I am wondering if your use case is blocked on having SSH access. Generally SSH access can be problematic for several reasons and so the HPC Toolkit is designed to support most use cases without needing SSH by using the startup_script input variable.

For more complex scenarios (staging large amounts of data, running multiple scripts, ansible playbooks) you can use the custom-image packer module in concert with the startup-script terraform module. This will stage all data and scripts in a GCS bucket and then provide vm metadata with instructions to download and execute each script. This will all happen without needing SSH access. This would entail defining additional runners on L45 for your other scripts and ansible and then following the command line instructions for that example to pass the script from the terraform deployment to the packer module.
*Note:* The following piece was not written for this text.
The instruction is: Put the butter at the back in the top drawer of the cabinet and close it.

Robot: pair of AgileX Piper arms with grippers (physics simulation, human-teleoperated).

The startup-script module probably solves my issues too, but I have other Packer builds using Ansible over SSH and I didn't want this one to be so special.

As I mentioned in my comment, I've changed the ssh_username to packer2 and unblocked myself. use_os_login also worked. The only thing that doesn't is using the user packer.

@stoksc, Thank you for this report. We have updated the default username in the HPC Toolkit image-builder module to be hpc-toolkit-packer which side steps this issue. I have also alerted the Slurm team to the behavior witnessed in this issue.

I am going to mark this bug as fixed upon our next release, which will have the updated username. Please follow up if you feel that it has not been addressed.

This fix is now on our develop branch which is periodically merged into our main branch and tagged with an official release. As each step in the process is taken, the information immediately below the commit description will automatically update with each branch and tag that contains the fix.